Le jeune homme, impassible et flanqué de deux gardes lourdement armés, a été inculpé pour l'assassinat de neuf personnes et pour "détention d'arme à feu dans le cadre d'un crime violent".
Le ministère de la Justice, qui avait annoncé une enquête pour déterminer s'il s'agit d'un crime motivé par la haine, va également examiner s'il s'agit d'un "acte de terrorisme intérieur".
En fin de journée, la famille du suspect s'est dite "effondrée", adressant dans une déclaration écrite ses condoléances aux familles des victimes. "Il est impossible d'exprimer notre état de choc, de chagrin et d'incrédulité sur ce qui s'est passé".
Arrêté jeudi, Dylann Roof est accusé d'être l'auteur de la pire tuerie raciste aux Etats-Unis depuis des décennies, pour avoir ouvert le feu avec un pistolet semi-automatique mercredi soir sur les participants d'une soirée de lecture biblique à l'Emanuel African Methodist Episcopal Church, la plus vieille église de la communauté noire de la ville et lieu emblématique pour les droits civiques.
Le pasteur de la paroisse, Clementa Pinckney, élu démocrate du Sénat local, a été tué ainsi que deux autres hommes et six femmes, âgés de 26 à 87 ans.
Une guerre raciale
Selon son mandat d'arrêt, Dylann Roof a proféré des "propos racistes incendiaires". Après avoir sagement assisté à une heure d'étude biblique, il s'est levé, l'arme à la main, et a tiré.
Selon les propos d'une survivante rapportés à CNN, il aurait dit: "Vous avez violé nos femmes, et vous prenez le contrôle du pays.

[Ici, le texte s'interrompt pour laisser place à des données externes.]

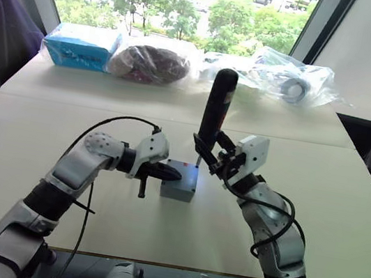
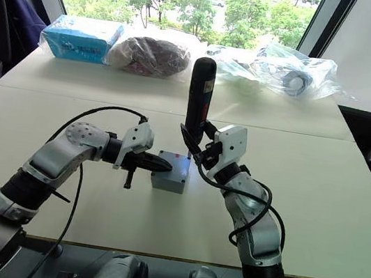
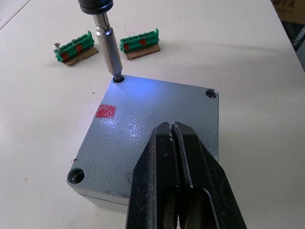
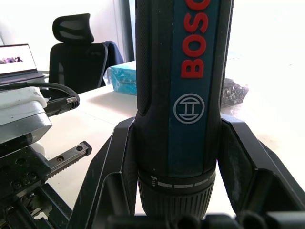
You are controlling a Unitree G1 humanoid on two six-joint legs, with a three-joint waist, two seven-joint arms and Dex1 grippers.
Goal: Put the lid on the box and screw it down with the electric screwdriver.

Je dois faire ce que j'ai à faire".
Le jeune homme a déclaré aux policiers qu'il voulait "déclarer une guerre raciale", selon CNN citant une source policière anonyme.
Trop tôt pour parler peine de mort
Vivant dans une petite ville rurale, ayant très tôt quitté l'école et chômeur, le jeune homme traînait, solitaire et apparemment sans faire beaucoup de vagues, selon la presse.
C'est son apparente nostalgie de l'apartheid qui donnait de premières explications à son geste.
Sur son profil Facebook, Dylann Roof porte un blouson arborant l'ancien drapeau de l'Afrique du Sud du temps de l'apartheid, symbole du régime ségrégationniste, et de la Rhodésie (devenue Zimbabwe), des régimes admirés par les groupuscules promouvant la suprématie des Blancs.
Selon Joey Meek, l'un de ses amis s'exprimant sur ABC News, Roof "était obsédé par la ségrégation" et ruminait son coup depuis six mois. Il "voulait faire quelque chose de spectaculaire (...) qui relance la guerre raciale".
Un autre, Dalton Tyler, a expliqué qu'il voulait un retour de la ségrégation et "provoquer une guerre civile".
Après l'audience, la procureure Scarlett Wilson a indiqué qu'il était trop tôt pour parler peine de mort, réclamée plus tôt par Nikki Haley, gouverneure républicaine de Caroline du Sud.
Cornell Brooks, le président de la NAACP, organisation historique de défense des Noirs, a dénoncé ce "qui n'est pas qu'un massacre de masse, pas que de la violence par les armes, mais aussi un crime de haine raciale".
Devant une assemblée de maires à San Francisco, le président Barack Obama a accusé le Congrès de ne pas avoir légiféré pour une règlementation plus sévère sur les armes à feu, dont il avait réaffirmé la nécessité après la tragédie de Newtown en 2012 (26 morts dont 20 enfants).
"Nous ne savons pas si cela aurait évité Charleston mais il y aurait quelques Américains de plus avec nous", a-t-il ajouté.
Ce massacre a bouleversé les Etats-Unis et Charleston, ville historique et touristique, devait organiser pendant le week-end de nombreux hommages.
C'est un nouveau coup dur pour la communauté noire éprouvée depuis l'été dernier par la mort de plusieurs hommes noirs désarmés tués par des policiers blancs.